For every line below, set down an identical copy.
============================================================
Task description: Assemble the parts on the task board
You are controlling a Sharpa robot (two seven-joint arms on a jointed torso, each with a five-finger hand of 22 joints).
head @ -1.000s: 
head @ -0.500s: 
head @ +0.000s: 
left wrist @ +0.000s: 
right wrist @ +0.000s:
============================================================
* _THE COMPLETED TASK_
Task description: Assemble the parts on the task board
You are controlling a Sharpa robot (two seven-joint arms on a jointed torso, each with a five-finger hand of 22 joints).
head @ -1.000s: 
head @ -0.500s: 
head @ +0.000s: 
left wrist @ +0.000s: 
right wrist @ +0.000s:

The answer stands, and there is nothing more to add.